ABOUT THIS TASK ▸ Leave the pictures out and reproduce all the entries word for word.

[SOURCE DATA — start]

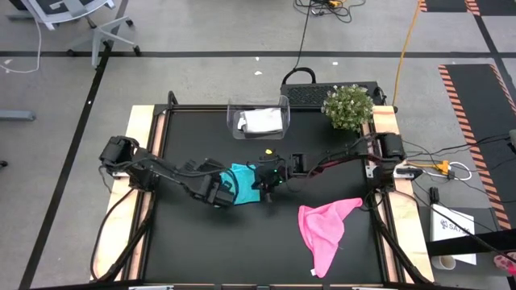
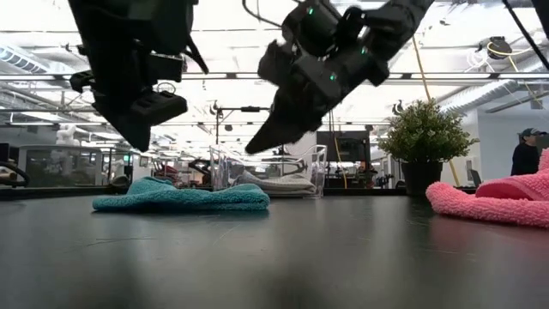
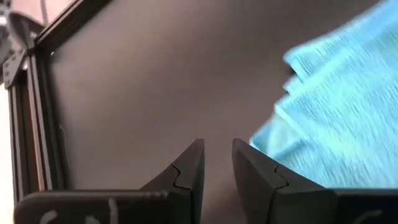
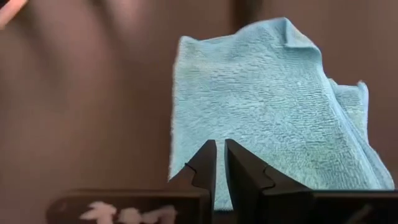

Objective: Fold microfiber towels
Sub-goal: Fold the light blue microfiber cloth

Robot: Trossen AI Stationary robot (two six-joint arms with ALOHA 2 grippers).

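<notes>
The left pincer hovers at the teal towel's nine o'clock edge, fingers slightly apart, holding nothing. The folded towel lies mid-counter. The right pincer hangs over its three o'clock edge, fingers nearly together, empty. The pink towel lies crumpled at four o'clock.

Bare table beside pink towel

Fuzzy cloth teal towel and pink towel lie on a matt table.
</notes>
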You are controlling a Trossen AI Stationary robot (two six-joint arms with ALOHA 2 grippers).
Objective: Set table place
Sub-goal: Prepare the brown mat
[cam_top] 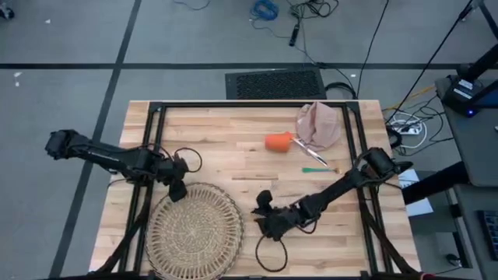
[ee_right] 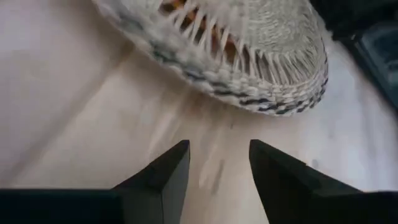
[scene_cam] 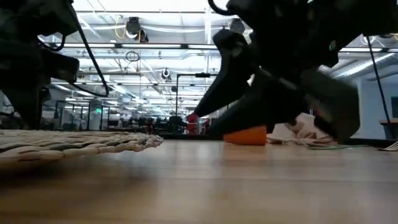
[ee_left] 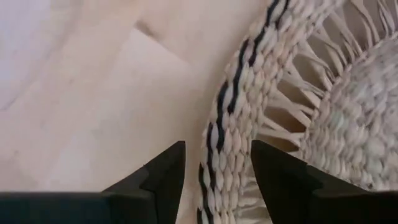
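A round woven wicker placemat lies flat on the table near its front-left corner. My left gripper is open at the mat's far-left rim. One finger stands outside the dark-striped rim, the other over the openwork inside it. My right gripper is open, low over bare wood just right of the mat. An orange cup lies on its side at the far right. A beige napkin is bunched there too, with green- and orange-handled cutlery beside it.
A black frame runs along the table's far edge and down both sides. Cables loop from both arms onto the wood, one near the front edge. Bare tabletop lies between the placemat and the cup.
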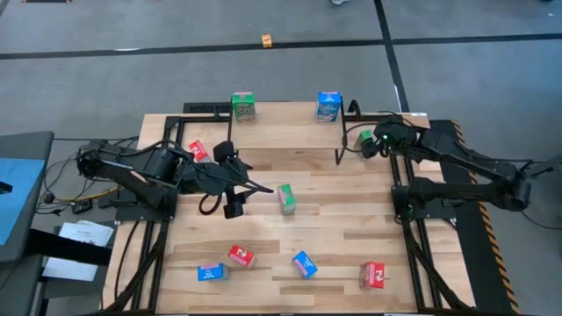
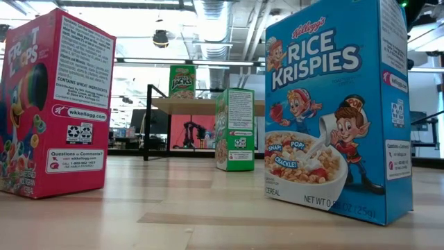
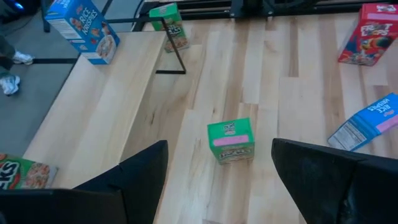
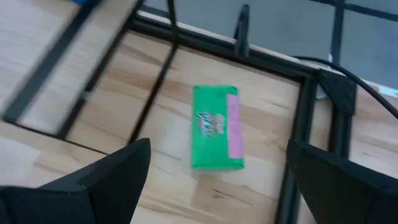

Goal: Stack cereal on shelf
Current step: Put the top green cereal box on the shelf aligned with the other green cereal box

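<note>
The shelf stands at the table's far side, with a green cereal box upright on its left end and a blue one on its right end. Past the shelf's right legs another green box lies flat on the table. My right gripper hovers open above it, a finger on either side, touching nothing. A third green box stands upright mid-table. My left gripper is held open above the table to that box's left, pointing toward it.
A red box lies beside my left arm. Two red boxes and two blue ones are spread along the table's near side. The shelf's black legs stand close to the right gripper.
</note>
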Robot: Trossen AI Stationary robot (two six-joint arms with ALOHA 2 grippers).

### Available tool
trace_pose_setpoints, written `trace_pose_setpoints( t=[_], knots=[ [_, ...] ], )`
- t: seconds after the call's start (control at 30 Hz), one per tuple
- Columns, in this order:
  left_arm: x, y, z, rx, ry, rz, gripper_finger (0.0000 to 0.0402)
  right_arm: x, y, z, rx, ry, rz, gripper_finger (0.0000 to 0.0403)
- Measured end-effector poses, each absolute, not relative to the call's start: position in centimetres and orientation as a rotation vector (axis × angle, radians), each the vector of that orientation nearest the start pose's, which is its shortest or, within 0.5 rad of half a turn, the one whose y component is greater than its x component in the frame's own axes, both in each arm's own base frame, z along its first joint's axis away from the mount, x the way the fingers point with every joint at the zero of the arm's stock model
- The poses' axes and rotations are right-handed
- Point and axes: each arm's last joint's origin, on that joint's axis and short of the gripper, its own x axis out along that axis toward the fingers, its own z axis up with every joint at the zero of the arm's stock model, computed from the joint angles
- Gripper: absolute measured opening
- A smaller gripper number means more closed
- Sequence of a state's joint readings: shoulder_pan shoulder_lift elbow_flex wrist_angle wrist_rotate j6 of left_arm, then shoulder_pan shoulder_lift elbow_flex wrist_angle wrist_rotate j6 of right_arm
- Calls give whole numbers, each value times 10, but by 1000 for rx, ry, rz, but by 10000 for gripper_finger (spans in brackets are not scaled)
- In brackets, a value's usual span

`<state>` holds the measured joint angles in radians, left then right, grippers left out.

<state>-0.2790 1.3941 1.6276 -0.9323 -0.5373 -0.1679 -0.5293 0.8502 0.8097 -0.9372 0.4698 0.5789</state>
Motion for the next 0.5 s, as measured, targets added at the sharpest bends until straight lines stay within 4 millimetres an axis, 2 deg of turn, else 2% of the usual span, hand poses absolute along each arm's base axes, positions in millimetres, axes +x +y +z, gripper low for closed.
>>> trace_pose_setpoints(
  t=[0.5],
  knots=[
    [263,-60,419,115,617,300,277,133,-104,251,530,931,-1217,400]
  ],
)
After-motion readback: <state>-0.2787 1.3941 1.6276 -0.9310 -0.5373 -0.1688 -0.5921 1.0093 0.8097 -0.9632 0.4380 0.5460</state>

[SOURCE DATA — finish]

EXERCISE SOLUTION ▸
Objective: Fold microfiber towels
Sub-goal: Fold the light blue microfiber cloth

Robot: Trossen AI Stationary robot (two six-joint arms with ALOHA 2 grippers).

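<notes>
The left pincer hovers at the teal towel's nine o'clock edge, fingers slightly apart, holding nothing. The folded towel lies mid-counter. The right pincer hangs over its three o'clock edge, fingers nearly together, empty. The pink towel lies crumpled at four o'clock.

Bare table beside pink towel

Fuzzy cloth teal towel and pink towel lie on a matt table.
</notes>
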You are controlling a Trossen AI Stationary robot (two six-joint arms with ALOHA 2 grippers).
Objective: Set table place
Sub-goal: Prepare the brown mat
[cam_top] 
[ee_right] 
[scene_cam] 
[ee_left] 
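A round woven wicker placemat lies flat on the table near its front-left corner. My left gripper is open at the mat's far-left rim. One finger stands outside the dark-striped rim, the other over the openwork inside it. My right gripper is open, low over bare wood just right of the mat. An orange cup lies on its side at the far right. A beige napkin is bunched there too, with green- and orange-handled cutlery beside it.
A black frame runs along the table's far edge and down both sides. Cables loop from both arms onto the wood, one near the front edge. Bare tabletop lies between the placemat and the cup.
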
Goal: Stack cereal on shelf
Current step: Put the top green cereal box on the shelf aligned with the other green cereal box

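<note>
The shelf stands at the table's far side, with a green cereal box upright on its left end and a blue one on its right end. Past the shelf's right legs another green box lies flat on the table. My right gripper hovers open above it, a finger on either side, touching nothing. A third green box stands upright mid-table. My left gripper is held open above the table to that box's left, pointing toward it.
A red box lies beside my left arm. Two red boxes and two blue ones are spread along the table's near side. The shelf's black legs stand close to the right gripper.
</note>
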Robot: Trossen AI Stationary robot (two six-joint arms with ALOHA 2 grippers).

### Available tool
trace_pose_setpoints, written `trace_pose_setpoints( t=[_], knots=[ [_, ...] ], )`
- t: seconds after the call's start (control at 30 Hz), one per tuple
- Columns, in this order:
  left_arm: x, y, z, rx, ry, rz, gripper_finger (0.0000 to 0.0402)
  right_arm: x, y, z, rx, ry, rz, gripper_finger (0.0000 to 0.0403)
- Measured end-effector poses, each absolute, not relative to the call's start: position in centimetres and orientation as a rotation vector (axis × angle, radians), each the vector of that orientation nearest the start pose's, which is its shortest or, within 0.5 rad of half a turn, the one whose y component is greater than its x component in the frame's own axes, both in each arm's own base frame, z along its first joint's axis away from the mount, x the way the fingers point with every joint at the zero of the arm's stock model
- The poses' axes and rotations are right-handed
- Point and axes: each arm's last joint's origin, on that joint's axis and short of the gripper, its own x axis out along that axis toward the fingers, its own z axis up with every joint at the zero of the arm's stock model, computed from the joint angles
- Gripper: absolute measured opening
- A smaller gripper number means more closed
- Sequence of a state's joint readings: shoulder_pan shoulder_lift elbow_flex wrist_angle wrist_rotate j6 of left_arm, then shoulder_pan shoulder_lift elbow_flex wrist_angle wrist_rotate j6 of right_arm
- Calls give whole numbers, each value times 10, but by 1000 for rx, ry, rz, but by 10000 for gripper_finger (spans in brackets are not scaled)
- In brackets, a value's usual span

`<state>` holds the measured joint angles in radians, left then right, grippers left out.

<state>-0.2790 1.3941 1.6276 -0.9323 -0.5373 -0.1679 -0.5293 0.8502 0.8097 -0.9372 0.4698 0.5789</state>
Motion for the next 0.5 s, as measured, targets added at the sharpest bends until straight lines stay within 4 millimetres an axis, 2 deg of turn, else 2% of the usual span, hand poses absolute along each arm's base axes, positions in millimetres, axes +x +y +z, gripper low for closed.
>>> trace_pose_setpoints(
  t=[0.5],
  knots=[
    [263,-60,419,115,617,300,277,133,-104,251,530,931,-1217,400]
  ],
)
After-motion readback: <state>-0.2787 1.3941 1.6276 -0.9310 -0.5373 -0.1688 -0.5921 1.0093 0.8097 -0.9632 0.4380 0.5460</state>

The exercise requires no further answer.